CONFLICTS OF INTEREST
The authors declare that they have no conflicts of interest.
GRANT SUPPORT
We acknowledge National Health Service funding to the National Institute for Health Research Biomedical Research Centre. We thank the UK Genetics of Prostate Cancer Study (UKGPCS) study teams for the recruitment of the UKGPCS controls. Genotyping of the OncoArray was funded by the US National Institutes of Health (NIH) (U19 CA 148537 for Elucidating Loci Involved in Prostate cancer Susceptibility (ELLIPSE) project and X01HG007492 to the Center for Inherited Disease Research (CIDR) under contract number HHSN268201200008I). Additional analytical support was provided by NIH NCI U01 CA188392. The PRACTICAL consortium was supported by Cancer Research UK Grants C5047/A7357, C1287/A10118, C1287/A16563, C5047/A3354, C5047/A10692, C8197/A16565, and C16913/A6135; the European Commission’s Seventh Framework Programme grant agreement 223175 (HEALTH-F2-2009-223175) (D.F.E., R.E. and Z.K.-J.); and the NIH Cancer Post-Cancer GWAS initiative grant 1 U19 CA 148537-01 (the GAME-ON initiative).
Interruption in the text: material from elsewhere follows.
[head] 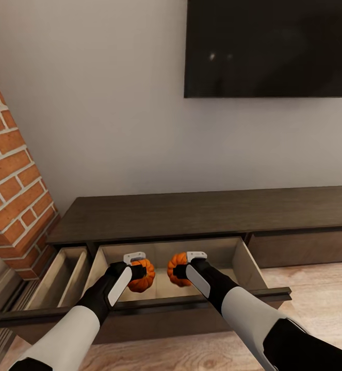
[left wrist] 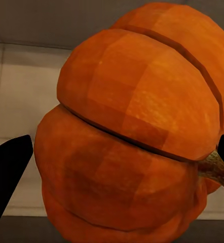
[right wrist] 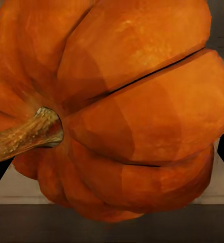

We thank the following for funding support: the Institute of Cancer Research and the Everyman Campaign, the Prostate Cancer Research Foundation, Prostate Research Campaign UK (now Prostate Action), the Orchid Cancer Appeal, the National Cancer Research Network UK and the National Cancer Research Institute (NCRI) UK. We are grateful for NIHR funding to the Biomedical Research Centre at the Institute of Cancer Research and the Royal Marsden NHS Foundation Trust. This study was supported by the Movember Foundation and the Institute of Cancer Research. K.L. was supported by a PhD fellowship from Cancer Research UK. R.S.H. and P.B. are supported by Cancer Research UK (C1298/A8362 Bobby Moore Fund for Cancer Research UK).